:: Dataset excerpt
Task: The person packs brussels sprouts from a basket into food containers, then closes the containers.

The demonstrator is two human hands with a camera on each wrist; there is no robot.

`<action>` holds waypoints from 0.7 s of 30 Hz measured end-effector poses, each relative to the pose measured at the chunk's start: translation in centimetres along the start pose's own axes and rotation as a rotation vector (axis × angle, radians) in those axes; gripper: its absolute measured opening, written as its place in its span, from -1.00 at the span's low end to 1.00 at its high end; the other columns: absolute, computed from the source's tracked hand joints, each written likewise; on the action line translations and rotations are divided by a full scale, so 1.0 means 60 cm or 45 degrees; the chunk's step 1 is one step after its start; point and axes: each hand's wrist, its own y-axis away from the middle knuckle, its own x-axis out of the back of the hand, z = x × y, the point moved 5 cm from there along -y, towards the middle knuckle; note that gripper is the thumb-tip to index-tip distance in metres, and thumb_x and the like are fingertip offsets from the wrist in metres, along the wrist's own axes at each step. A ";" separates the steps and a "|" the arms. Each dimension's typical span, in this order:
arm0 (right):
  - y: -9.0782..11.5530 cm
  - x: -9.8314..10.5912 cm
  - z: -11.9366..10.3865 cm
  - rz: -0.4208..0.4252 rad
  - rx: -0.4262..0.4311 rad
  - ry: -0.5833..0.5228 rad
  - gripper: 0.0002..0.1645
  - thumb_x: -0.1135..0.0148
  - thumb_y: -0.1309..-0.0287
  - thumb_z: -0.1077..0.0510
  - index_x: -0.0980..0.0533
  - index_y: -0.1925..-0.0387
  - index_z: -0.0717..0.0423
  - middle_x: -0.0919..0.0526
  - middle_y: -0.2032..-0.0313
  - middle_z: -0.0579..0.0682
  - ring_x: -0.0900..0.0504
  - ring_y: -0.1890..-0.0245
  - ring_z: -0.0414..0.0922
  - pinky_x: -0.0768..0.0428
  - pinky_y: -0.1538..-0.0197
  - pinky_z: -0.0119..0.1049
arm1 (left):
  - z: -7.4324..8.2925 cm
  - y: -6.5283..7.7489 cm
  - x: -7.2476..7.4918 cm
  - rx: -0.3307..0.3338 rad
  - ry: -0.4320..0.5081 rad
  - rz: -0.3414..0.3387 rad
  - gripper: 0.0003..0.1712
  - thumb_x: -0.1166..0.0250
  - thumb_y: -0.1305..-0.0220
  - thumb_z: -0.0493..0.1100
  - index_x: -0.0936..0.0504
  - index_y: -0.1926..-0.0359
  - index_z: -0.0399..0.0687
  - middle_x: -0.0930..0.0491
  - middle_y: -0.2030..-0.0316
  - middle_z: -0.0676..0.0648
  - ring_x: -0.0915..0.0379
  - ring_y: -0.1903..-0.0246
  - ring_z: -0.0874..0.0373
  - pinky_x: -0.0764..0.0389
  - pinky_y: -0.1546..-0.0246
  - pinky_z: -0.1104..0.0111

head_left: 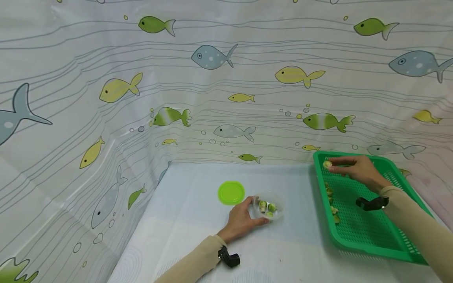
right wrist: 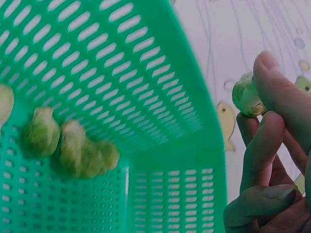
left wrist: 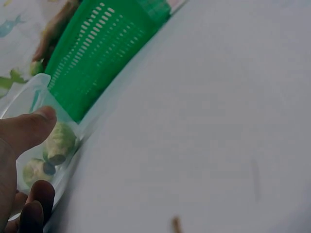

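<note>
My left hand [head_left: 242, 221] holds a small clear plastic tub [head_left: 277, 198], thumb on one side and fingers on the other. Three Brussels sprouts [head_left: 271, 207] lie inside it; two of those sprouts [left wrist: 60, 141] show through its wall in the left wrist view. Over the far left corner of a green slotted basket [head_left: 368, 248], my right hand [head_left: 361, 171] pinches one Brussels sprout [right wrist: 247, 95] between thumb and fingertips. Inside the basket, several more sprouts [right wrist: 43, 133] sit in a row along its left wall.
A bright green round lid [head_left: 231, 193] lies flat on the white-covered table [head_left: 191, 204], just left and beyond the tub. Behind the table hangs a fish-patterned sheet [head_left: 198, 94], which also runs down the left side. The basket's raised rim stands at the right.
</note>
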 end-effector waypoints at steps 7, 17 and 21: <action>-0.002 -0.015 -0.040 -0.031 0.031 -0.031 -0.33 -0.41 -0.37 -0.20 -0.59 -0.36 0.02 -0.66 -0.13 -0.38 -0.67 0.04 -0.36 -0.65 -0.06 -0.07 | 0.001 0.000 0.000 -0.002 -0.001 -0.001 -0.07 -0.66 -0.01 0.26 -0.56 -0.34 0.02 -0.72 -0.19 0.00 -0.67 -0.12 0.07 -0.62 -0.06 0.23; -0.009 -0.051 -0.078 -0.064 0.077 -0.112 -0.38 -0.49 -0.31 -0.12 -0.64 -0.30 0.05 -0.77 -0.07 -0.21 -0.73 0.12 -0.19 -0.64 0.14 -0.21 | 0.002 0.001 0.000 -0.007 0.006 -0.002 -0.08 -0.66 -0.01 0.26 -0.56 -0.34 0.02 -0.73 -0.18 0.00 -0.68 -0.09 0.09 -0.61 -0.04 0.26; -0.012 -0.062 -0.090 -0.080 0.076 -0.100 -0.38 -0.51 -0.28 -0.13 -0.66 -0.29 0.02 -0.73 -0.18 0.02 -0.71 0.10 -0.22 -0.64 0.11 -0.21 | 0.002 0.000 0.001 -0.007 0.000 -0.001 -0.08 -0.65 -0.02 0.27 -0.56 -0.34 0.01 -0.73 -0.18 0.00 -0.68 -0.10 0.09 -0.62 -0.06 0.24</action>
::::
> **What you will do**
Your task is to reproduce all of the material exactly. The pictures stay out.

> **Response box**
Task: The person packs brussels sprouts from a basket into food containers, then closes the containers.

The demonstrator is two human hands with a camera on each wrist; there is no robot.

`<action>` holds waypoints from 0.7 s of 30 Hz measured end-effector poses, each relative to the pose measured at the chunk's start: translation in centimetres along the start pose's own axes and rotation as a rotation vector (axis × angle, radians) in those axes; gripper: its absolute measured opening, written as its place in its span, from -1.00 at the span's low end to 1.00 at its high end; the other columns: absolute, computed from the source's tracked hand joints, each written likewise; on the action line translations and rotations are divided by a full scale, so 1.0 means 60 cm or 45 degrees; the chunk's step 1 is one step after its start; point and axes: each hand's wrist, its own y-axis away from the middle knuckle, its own x-axis out of the back of the hand, z = x × y, the point moved 5 cm from there along -y, towards the middle knuckle; note that gripper is the thumb-tip to index-tip distance in metres, and thumb_x and the like are fingertip offsets from the wrist in metres, along the wrist's own axes at each step. A ";" separates the steps and a "|" the arms. Each dimension's typical span, in this order:
arm0 (right):
  - y: -9.0782..11.5530 cm
  - x: -9.8314..10.5912 cm
  - z: -11.9366..10.3865 cm
  - rz: -0.4208..0.4252 rad
  - rx: -0.4262..0.4311 rad
  - ry: -0.5833..0.5228 rad
  - gripper: 0.0002..0.1645
  - thumb_x: -0.1135..0.0148
  - thumb_y: -0.1309..-0.0287
  - thumb_z: -0.1077..0.0510
  - index_x: -0.0980..0.0533
  - index_y: -0.1925..-0.0387
  - index_z: -0.0717..0.0423
  - middle_x: -0.0919..0.0526
  - middle_y: -0.2032..-0.0313
  - middle_z: -0.0579..0.0682
  - ring_x: -0.0900..0.0504
  - ring_y: -0.1890..-0.0245
  - ring_z: -0.0414..0.0922
  - pinky_x: -0.0768..0.0428
  - pinky_y: -0.1538..-0.0197
  - pinky_z: -0.0119..0.1049
arm1 (left):
  - z: -7.4324..8.2925 cm
  - y: -6.5283..7.7489 cm
  - x: -7.2476..7.4918 cm
  - rx: -0.3307..0.3338 rad
  - ry: -0.4320..0.5081 rad
  - rz: -0.3414..0.3387 rad
  - gripper: 0.0003..0.1712
  - thumb_x: -0.1166..0.0250
  - thumb_y: -0.1305..-0.0220
  - thumb_z: -0.0493..0.1100
  - index_x: -0.0936..0.0504
  - index_y: -0.1926..-0.0359
  - index_z: -0.0399..0.0687
  - middle_x: -0.0930..0.0491
  - middle_y: -0.2030..-0.0316
  - middle_z: -0.0676..0.0648
  - ring_x: -0.0915..0.0379
  - ring_y: -0.1903..-0.0246
  - ring_z: -0.0874..0.0373
  - pinky_x: -0.0764..0.0389
  - pinky_y: -0.1546..-0.0246
  - pinky_z: -0.1104..0.0111

head_left: 
right wrist: 
left wrist: 

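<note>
My left hand [head_left: 242, 221] holds a small clear plastic tub [head_left: 277, 198], thumb on one side and fingers on the other. Three Brussels sprouts [head_left: 271, 207] lie inside it; two of those sprouts [left wrist: 60, 141] show through its wall in the left wrist view. Over the far left corner of a green slotted basket [head_left: 368, 248], my right hand [head_left: 361, 171] pinches one Brussels sprout [right wrist: 247, 95] between thumb and fingertips. Inside the basket, several more sprouts [right wrist: 43, 133] sit in a row along its left wall.
A bright green round lid [head_left: 231, 193] lies flat on the white-covered table [head_left: 191, 204], just left and beyond the tub. Behind the table hangs a fish-patterned sheet [head_left: 198, 94], which also runs down the left side. The basket's raised rim stands at the right.
</note>
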 end-effector waypoints at steps 7, 17 and 21: <action>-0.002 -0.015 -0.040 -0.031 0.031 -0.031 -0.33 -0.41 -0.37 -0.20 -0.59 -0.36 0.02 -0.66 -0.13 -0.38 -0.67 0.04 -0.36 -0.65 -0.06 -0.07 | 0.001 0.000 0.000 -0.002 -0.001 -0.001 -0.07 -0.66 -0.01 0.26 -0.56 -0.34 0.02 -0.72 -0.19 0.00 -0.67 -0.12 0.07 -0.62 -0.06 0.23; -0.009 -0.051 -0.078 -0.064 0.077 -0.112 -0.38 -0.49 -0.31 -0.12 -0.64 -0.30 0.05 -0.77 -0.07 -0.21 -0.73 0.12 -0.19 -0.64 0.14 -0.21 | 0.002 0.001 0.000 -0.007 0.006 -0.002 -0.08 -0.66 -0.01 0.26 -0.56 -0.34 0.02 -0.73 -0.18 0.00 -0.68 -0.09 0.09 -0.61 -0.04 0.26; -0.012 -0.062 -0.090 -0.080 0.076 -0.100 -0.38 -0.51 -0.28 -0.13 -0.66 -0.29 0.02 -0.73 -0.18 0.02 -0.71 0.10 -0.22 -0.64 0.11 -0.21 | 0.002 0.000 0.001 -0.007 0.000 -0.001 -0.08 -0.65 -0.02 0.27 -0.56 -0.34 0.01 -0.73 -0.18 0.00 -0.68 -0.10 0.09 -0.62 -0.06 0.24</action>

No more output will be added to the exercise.